Y entonces, ¿cuántos años nuevos ha vivido el que come lo que encuentra en los basureros? ¿Paró alguna vez de contar? ¿Fue en el 2020, después de la pandemia y el «reordenamiento»? ¿O todavía es importante para alguien que desconocemos? ¿Tiene alguien que le quiera? ¿Me podrías decir su nombre? ¿Có-mo-se-lla-ma?
No solo lo pensé: anhelé que el año nuevo no llegara automática, rígidamente, puntualito como un tímido preescolar. Preferí que le llegara a cada uno justo cuando tuviera algo verdadero por lo que congratularse, y de disímiles formas. Que a la casa de un niño sin hermanos el año nuevo entrara moviendo la cola, lamiéndole los mocos de la cara en agradecimiento por haberlo recibido, aunque fuera un cachorro lleno de churre y de pulgas conseguidas en las calles.

Y para la que cocina con leña, que el año nuevo saliera del huevo que rompe sobre la sartén ya caliente.
Y para el que se arranca los pelos porque tiene el vicio de la fuma y la caja de cigarros le cuesta en enero 1200 pesos (todo lo que recibe en su pensión de jubilado), que el año nuevo llegara con un tabaco que le regalen y que pueda quemar hasta lo último en su pipa improvisada.

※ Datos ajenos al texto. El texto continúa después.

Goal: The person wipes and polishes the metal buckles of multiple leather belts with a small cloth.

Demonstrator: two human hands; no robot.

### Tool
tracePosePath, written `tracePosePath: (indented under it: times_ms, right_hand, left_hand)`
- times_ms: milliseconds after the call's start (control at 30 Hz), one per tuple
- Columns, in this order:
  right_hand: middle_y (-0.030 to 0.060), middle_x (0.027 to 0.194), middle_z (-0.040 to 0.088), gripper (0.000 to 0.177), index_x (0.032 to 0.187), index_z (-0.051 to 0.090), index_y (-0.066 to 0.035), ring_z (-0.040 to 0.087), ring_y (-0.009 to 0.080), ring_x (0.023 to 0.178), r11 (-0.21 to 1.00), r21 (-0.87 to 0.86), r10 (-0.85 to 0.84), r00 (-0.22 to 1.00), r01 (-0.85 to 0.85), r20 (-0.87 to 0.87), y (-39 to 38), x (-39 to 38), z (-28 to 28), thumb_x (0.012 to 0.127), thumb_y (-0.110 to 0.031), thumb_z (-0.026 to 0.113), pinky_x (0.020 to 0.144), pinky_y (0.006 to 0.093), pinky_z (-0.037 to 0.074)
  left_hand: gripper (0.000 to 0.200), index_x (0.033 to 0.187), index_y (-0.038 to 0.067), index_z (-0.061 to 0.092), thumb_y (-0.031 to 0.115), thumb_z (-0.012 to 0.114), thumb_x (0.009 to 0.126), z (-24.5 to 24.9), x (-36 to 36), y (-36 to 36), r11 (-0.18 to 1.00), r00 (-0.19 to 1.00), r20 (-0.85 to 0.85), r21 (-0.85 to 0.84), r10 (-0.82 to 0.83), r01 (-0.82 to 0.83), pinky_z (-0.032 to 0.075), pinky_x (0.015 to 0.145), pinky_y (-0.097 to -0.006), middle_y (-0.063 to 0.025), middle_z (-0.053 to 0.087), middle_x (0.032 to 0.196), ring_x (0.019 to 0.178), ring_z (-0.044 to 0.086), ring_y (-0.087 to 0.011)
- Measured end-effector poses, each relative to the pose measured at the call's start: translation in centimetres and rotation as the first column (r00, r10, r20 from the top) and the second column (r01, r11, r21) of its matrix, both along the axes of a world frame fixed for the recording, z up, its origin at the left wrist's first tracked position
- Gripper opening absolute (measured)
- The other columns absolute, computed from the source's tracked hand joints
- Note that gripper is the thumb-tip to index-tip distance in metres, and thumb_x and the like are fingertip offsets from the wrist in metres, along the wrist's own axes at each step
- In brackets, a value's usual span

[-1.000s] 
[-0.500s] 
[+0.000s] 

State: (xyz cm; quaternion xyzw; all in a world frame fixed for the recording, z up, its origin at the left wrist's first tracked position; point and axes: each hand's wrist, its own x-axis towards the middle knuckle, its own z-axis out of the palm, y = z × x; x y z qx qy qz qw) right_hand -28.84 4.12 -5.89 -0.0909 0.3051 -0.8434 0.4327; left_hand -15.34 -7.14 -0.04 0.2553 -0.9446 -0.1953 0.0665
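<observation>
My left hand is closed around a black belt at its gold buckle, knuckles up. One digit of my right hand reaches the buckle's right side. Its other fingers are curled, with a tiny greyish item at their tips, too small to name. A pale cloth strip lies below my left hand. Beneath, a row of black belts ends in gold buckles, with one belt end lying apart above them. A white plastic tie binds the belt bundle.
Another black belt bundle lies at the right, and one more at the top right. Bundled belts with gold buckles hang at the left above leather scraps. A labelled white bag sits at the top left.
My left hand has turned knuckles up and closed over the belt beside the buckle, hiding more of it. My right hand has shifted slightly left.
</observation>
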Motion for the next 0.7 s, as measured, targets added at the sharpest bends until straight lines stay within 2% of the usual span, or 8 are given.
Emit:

Y para la que imparte clases de tango gratis, que el año nuevo comenzara con la llegada de esos bailarines neófitos que no escuchan bien la música, pero que vuelven, como Gardel, al primer amor que ellos fueron, con las sienes plateadas por las nieves del tiempo, que 20 años no es nada, qué febril sus miradas, mientras un niño en la puerta los mira y aprende a su vez que la vida es un soplo, que el alma está mejor aferrada a un amor nuevo o viejo, a un dulce recuerdo que llora, o que celebra otra vez.
Habrá quienes hubieran deseado que el año nuevo les llegara a más tardar en octubre, junto con la oportunidad de salir del país. O quienes lo vean llegar de la mano de mucho dinero, de un negocio nuevo, de algo así, material. Y estará el (la) que verá el año nuevo cuando termine de superar a su ex; y los que amanezcan cada día con la sensación de que ha pasado mucho, mucho tiempo, porque en las horas pasadas hicieron una acción tan buena que por sí sola daría para mantenerlo alegre durante todo un año. Lo aburrido sería que llegara el 2026 porque simplemente toca, o que se saltaran los años y llegara el 27 o el 30 sin que sientas que te has ganado cada año a base de luchar por aquello que te hace feliz. Las cosas son simples la mayoría de las veces, aunque las circunstancias se empeñen en ser las peores.